私の周りにいるオリハルコンゴーレム達が一斉に腕を振り上げた。もう10秒もしないうちに私はぐちゃぐちゃに潰されてしまう。
そこで、私は、世界がゆっくりに見えるようになった。あぁ、走馬燈ってこんな風に見えるのね。と呑気に考えていた。だって、もう、死んじゃうから。
私は幼いころからママに『情けは人の為ならず』と言われ続けていた。『誰かを助けることは、まわりまわって薫のためになるから』と。
だから、人助けをたくさんしたし、誰もなりたがらなかった学級委員にもなった。なら、私の今の願い事くらい叶えてくれても、良いんじゃないかなぁ? いい加減、この感情を誤魔化すのも難しくなってきたよ?
だから、さ。この私の願い、叶えてくれないかなぁ?
────誰か、助けてよ! いやだ! 私はまだ死にたくないのよ! まだまだやりたいことはたくさんあるの! だから!
「だれか、たすけてよぉ……」
今されいくら懇願しようとも、私の願いは叶えられることなく。
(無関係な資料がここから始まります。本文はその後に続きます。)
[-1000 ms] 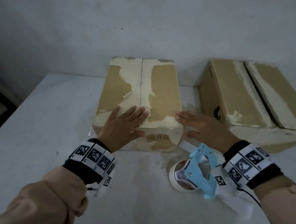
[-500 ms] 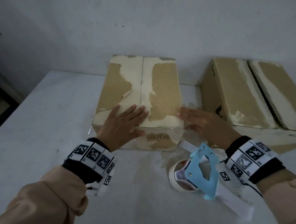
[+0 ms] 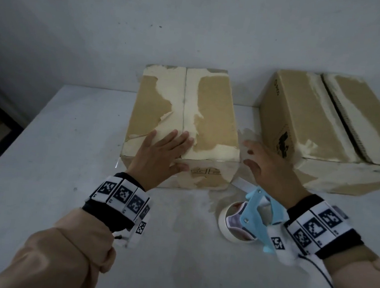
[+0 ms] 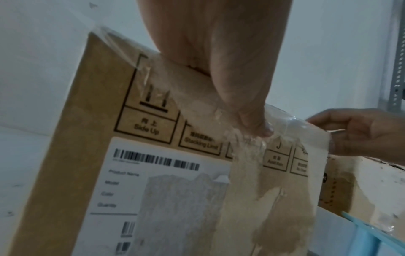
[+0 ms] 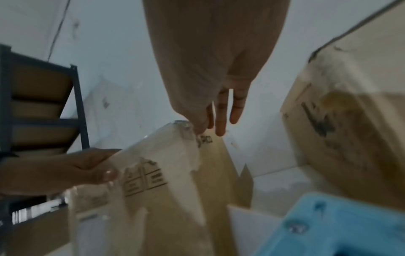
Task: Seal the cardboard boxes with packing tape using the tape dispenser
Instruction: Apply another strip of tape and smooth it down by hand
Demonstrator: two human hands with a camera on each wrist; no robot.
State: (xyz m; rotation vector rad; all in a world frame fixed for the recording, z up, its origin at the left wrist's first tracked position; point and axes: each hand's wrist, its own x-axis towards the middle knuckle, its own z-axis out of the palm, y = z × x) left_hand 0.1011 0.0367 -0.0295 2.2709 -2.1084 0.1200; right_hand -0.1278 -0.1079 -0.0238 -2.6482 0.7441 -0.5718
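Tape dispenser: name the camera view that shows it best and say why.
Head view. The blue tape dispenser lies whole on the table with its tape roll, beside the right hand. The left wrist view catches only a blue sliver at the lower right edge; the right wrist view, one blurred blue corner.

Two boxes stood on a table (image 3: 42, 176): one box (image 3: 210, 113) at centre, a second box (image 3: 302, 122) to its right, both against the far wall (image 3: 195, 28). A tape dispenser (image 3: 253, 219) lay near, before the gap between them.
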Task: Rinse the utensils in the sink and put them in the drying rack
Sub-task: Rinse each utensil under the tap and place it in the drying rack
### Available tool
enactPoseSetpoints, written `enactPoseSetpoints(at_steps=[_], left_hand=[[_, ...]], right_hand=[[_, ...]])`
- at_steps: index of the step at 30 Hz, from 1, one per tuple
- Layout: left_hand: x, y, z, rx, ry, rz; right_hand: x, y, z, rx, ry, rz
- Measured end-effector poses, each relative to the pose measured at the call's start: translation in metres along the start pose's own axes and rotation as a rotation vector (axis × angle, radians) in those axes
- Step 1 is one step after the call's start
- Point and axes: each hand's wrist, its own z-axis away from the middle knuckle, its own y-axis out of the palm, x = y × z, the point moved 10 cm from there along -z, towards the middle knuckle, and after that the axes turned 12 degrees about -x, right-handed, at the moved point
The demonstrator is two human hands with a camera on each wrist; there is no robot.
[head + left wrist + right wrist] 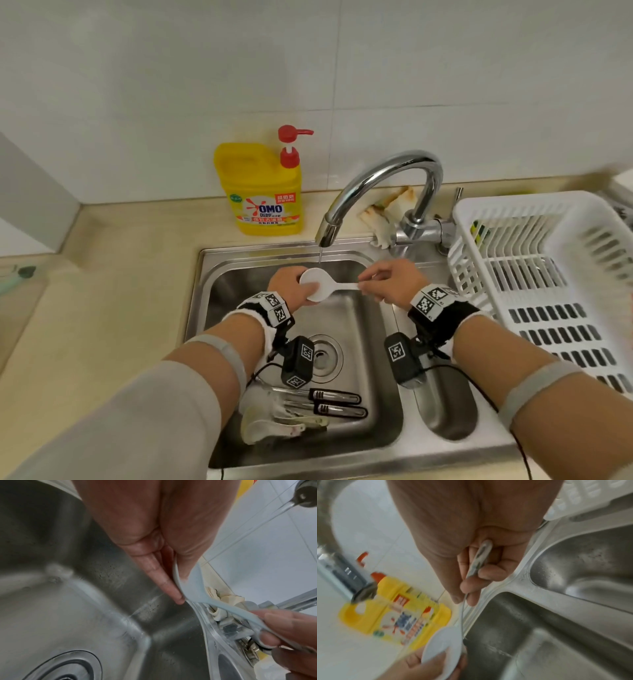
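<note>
A white plastic spoon [320, 286] with a wide round bowl is held level over the steel sink [366, 346], just below the tap spout [327, 233]. A thin stream of water runs from the spout. My left hand [291, 286] pinches the bowl [193, 588] between thumb and fingers. My right hand [370, 282] grips the handle [479, 559] with curled fingers. Several more utensils lie at the sink's near end: two black-handled pieces [337, 403] and pale ceramic spoons [270, 425]. The white drying rack [513, 212] stands on the right.
A yellow dish-soap bottle [262, 192] with a red pump stands on the counter behind the sink. A crumpled cloth [387, 209] lies behind the tap. The drain [322, 356] sits mid-basin, and a small second basin [445, 414] lies between sink and rack.
</note>
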Motion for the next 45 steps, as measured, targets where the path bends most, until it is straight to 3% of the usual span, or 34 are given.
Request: enactPoseSetpoints(at_steps=[4,9,18,27,32,37,41,45], left_hand=[[0.001,0.002,-0.008,-0.076,-0.119,0.123],[-0.003,0.010,-0.010,-0.072,-0.215,0.238],[-0.014,0.008,-0.022,0.008,-0.033,0.063],[-0.007,0.003,-0.018,0.020,-0.223,0.408],[-0.006,-0.012,-0.025,-0.048,-0.085,0.188],[-0.001,-0.012,-0.025,-0.048,-0.119,0.246],[0.002,-0.006,-0.024,-0.063,-0.223,0.335],[-0.005,0.004,-0.024,-0.002,-0.206,0.332]], right_hand=[[-0.006,-0.007,-0.009,-0.031,0.142,-0.310],[-0.006,-0.002,-0.013,-0.078,0.234,-0.585],[-0.006,0.007,-0.019,-0.065,0.189,-0.646],[-0.007,0.023,-0.016,-0.048,0.231,-0.798],[-0.008,0.031,-0.015,-0.040,0.283,-0.866],[-0.011,0.036,-0.013,-0.057,0.356,-0.923],[-0.010,0.029,-0.017,-0.094,0.308,-0.867],[-0.008,0.020,-0.021,-0.135,0.258,-0.816]])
目の前まで迫ったオリハルコンゴーレムの振り下ろされた腕に押しつぶされる──はずだった。
「──【神護】!」
「え……?」
「お望み通り、助けにきた」
「キラ……キラぁぁぁああああ!」
「おう、俺だ。カオリ、無事か?」
キラ……良かった。私、助けてもらえたのね? もう危なくないの、よね?……あぁ! キラ一人だけじゃ絶対に勝てない! 私も一緒に戦わないと!
「キラ! 私も加戦するわよ!」
「ばか。こんなの俺一人で大丈夫だって。お前は、ミライ達と後ろで観戦してろ。あ、あと涙拭いとけよ?」
キラのその言葉で、私は自分が泣いていることを初めて知った。その時にはもう彼は戦っていて。息を切らせながらこの部屋に入ってきたミライとサクラに寄り添われながら安全な場所まで退避した。
……キラが戦ってる姿をミライ達と見ているときに、胸がざわついていたのは、何故かしら?